(Stored records)
§ §
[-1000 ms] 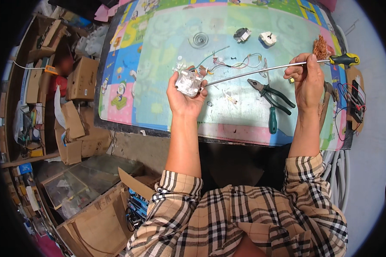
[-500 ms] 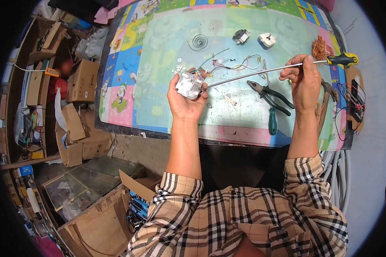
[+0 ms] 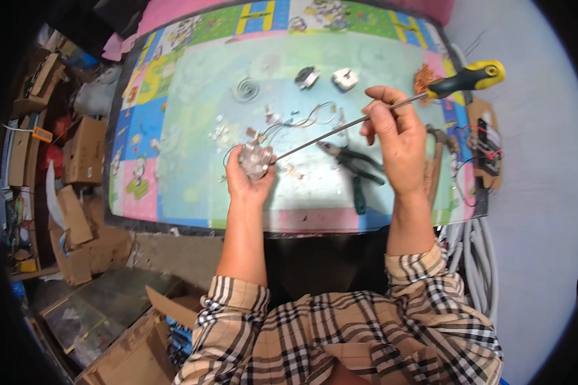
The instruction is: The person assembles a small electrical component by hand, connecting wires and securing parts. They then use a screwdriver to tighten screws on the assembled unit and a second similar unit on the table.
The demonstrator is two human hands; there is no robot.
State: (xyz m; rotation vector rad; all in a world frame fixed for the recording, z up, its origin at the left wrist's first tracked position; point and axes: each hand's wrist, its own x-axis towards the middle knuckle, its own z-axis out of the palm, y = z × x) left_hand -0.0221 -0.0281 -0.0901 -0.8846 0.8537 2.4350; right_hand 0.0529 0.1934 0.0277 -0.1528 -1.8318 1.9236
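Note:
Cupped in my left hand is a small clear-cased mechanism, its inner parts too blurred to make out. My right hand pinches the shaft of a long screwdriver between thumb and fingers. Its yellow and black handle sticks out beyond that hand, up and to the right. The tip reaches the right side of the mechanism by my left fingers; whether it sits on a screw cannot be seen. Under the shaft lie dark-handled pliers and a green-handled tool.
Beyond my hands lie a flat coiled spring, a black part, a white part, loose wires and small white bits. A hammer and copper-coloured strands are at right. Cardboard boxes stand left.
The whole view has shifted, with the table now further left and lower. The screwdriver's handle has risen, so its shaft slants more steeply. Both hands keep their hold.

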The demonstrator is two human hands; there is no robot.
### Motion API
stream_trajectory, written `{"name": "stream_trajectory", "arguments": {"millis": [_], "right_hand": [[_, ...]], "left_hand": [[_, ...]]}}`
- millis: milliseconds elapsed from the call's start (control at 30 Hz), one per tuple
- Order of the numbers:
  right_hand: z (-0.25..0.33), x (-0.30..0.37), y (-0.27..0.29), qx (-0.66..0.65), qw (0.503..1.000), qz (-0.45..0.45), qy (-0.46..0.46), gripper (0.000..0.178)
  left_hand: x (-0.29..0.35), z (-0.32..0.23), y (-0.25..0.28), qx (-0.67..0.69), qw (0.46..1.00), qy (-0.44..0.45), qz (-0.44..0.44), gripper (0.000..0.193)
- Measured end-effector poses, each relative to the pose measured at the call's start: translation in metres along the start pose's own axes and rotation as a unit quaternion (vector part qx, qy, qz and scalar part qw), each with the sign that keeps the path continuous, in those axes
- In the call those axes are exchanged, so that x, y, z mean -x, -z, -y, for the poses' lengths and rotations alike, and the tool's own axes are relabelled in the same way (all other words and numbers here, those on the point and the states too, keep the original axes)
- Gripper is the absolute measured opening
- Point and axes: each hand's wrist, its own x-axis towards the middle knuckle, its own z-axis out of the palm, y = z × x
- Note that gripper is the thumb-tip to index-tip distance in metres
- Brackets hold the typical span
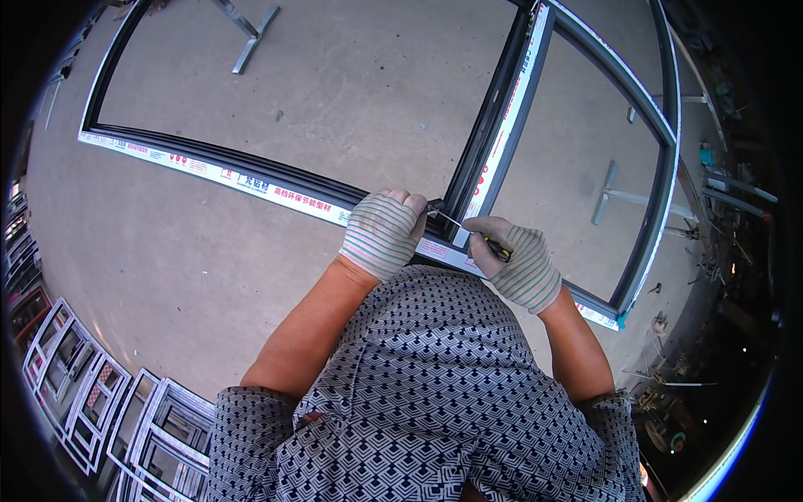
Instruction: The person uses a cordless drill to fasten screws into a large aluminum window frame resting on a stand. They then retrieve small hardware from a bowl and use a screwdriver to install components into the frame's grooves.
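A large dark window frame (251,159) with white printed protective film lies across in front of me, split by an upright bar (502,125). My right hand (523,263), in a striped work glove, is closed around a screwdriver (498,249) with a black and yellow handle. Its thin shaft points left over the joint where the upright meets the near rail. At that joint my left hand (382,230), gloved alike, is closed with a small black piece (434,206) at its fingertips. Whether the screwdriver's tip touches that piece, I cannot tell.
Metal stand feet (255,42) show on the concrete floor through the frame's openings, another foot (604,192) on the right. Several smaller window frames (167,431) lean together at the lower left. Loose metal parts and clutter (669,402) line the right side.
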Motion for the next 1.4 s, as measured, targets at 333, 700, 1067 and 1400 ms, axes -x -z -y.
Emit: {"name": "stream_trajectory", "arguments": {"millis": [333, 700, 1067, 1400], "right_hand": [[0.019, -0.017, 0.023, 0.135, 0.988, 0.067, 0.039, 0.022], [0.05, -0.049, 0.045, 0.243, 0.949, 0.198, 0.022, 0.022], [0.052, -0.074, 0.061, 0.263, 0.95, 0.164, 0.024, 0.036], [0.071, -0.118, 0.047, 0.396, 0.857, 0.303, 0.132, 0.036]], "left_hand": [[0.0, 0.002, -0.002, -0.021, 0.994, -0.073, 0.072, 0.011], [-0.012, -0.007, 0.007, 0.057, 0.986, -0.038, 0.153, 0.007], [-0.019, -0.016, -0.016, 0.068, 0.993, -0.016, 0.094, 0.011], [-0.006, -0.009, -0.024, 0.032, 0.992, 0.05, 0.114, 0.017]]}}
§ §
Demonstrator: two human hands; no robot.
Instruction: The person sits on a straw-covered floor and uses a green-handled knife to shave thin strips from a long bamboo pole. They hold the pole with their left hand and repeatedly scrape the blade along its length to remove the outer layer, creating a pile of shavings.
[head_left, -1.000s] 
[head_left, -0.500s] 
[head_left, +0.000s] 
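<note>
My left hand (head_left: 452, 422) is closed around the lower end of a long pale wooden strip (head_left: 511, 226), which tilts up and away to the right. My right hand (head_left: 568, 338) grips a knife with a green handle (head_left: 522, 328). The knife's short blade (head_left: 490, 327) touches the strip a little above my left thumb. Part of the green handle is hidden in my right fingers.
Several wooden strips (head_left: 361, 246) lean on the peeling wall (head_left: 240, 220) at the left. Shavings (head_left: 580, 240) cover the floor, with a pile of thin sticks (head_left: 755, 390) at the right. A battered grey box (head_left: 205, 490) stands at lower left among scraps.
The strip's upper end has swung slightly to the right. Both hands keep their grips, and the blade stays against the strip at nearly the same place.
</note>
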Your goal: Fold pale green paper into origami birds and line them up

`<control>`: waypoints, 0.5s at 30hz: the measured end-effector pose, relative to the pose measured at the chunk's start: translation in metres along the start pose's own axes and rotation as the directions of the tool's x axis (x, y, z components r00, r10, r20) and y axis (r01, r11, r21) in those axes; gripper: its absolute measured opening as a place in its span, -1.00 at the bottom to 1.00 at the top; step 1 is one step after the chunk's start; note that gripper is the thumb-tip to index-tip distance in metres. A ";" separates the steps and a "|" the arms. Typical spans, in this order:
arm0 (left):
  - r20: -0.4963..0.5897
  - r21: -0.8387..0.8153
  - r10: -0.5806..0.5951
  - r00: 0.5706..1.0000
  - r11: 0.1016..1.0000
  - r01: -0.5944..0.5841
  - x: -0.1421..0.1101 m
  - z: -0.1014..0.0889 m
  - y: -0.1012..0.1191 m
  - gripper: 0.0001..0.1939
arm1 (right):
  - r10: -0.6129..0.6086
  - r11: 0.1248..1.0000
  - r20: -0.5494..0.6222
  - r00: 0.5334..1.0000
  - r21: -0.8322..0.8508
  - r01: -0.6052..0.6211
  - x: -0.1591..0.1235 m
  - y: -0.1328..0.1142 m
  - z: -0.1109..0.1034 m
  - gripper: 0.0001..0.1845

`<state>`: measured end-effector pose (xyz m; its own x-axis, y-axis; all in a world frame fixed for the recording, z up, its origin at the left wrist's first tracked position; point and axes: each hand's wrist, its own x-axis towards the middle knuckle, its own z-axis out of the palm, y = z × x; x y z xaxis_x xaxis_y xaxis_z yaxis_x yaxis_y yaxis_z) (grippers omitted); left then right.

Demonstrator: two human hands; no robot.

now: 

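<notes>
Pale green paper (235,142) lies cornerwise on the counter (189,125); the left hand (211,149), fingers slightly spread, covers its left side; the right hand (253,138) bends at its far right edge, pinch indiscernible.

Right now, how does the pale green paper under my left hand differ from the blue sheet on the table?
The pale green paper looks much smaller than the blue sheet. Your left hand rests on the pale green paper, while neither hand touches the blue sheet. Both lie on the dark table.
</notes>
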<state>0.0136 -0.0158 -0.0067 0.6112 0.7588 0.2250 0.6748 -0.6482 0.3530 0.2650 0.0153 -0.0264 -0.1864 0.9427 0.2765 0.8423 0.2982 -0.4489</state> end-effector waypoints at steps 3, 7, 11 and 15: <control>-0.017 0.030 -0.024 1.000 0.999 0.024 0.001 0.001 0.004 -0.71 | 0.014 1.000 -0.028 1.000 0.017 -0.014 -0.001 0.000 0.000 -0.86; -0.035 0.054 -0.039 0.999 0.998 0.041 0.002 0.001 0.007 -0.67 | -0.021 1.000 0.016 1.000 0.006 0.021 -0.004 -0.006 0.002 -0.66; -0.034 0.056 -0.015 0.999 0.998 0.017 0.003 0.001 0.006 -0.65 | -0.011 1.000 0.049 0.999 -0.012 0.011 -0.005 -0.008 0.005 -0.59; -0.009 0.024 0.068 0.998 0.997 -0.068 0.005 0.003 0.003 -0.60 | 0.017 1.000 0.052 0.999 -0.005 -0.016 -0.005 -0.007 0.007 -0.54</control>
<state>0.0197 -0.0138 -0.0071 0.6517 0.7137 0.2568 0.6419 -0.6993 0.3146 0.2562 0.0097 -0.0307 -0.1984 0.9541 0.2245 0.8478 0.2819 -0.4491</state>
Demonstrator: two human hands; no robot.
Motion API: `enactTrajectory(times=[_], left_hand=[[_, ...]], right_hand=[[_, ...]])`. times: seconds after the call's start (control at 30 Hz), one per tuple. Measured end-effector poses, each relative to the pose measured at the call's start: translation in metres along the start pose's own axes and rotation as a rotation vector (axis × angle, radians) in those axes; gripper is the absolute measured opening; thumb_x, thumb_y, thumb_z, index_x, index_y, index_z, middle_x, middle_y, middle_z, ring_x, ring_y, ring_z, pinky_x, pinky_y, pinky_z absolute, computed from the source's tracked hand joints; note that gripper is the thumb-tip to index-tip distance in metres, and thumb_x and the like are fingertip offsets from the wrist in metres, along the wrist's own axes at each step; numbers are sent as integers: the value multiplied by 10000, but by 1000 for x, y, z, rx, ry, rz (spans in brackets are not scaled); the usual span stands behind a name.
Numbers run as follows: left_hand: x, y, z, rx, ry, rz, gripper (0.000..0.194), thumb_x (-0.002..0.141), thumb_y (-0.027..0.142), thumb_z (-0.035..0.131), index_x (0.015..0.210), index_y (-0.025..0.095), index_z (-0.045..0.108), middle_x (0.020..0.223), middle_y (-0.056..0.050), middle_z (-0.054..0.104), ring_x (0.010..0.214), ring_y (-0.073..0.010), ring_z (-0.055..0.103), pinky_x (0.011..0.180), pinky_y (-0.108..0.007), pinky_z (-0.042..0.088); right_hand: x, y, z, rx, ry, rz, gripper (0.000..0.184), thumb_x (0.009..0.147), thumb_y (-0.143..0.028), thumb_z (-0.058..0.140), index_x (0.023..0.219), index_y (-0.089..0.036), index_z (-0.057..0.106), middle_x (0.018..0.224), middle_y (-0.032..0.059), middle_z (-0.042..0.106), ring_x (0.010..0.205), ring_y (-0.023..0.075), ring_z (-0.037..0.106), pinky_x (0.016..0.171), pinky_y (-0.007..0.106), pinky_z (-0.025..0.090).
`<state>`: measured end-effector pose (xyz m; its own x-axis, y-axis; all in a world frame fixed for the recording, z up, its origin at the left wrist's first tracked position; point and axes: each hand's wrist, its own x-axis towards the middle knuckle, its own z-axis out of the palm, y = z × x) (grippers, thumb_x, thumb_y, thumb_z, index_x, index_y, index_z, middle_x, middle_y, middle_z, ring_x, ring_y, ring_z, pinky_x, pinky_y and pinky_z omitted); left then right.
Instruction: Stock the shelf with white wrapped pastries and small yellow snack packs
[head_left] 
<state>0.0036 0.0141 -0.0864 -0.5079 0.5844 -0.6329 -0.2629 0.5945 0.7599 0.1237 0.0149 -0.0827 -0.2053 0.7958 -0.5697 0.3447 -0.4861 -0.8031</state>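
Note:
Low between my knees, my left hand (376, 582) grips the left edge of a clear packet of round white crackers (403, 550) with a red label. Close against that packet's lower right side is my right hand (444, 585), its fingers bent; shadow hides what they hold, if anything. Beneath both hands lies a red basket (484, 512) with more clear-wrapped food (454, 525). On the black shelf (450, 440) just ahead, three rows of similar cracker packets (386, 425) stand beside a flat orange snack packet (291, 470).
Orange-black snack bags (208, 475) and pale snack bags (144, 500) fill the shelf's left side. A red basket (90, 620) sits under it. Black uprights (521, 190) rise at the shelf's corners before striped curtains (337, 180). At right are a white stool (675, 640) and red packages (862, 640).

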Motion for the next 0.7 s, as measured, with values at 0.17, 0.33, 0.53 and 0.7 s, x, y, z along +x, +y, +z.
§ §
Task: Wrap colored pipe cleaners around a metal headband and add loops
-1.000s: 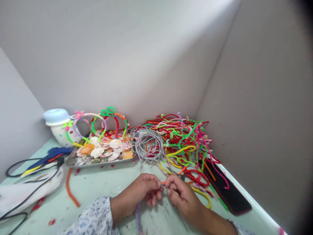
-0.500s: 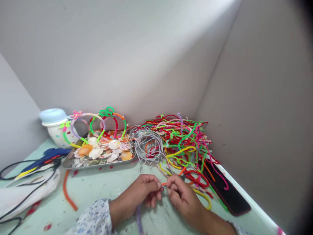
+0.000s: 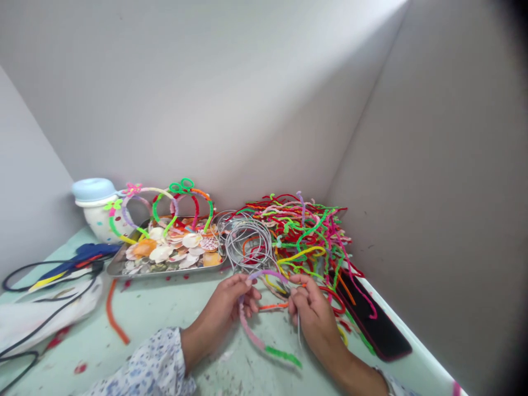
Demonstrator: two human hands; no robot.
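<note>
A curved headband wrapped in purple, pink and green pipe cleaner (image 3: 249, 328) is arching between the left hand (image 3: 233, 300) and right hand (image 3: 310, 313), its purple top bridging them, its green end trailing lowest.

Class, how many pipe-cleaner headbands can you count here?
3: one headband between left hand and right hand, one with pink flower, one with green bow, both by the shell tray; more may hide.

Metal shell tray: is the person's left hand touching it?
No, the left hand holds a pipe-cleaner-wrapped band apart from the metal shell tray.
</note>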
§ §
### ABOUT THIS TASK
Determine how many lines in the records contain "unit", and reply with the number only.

### COMPLETED TASK
2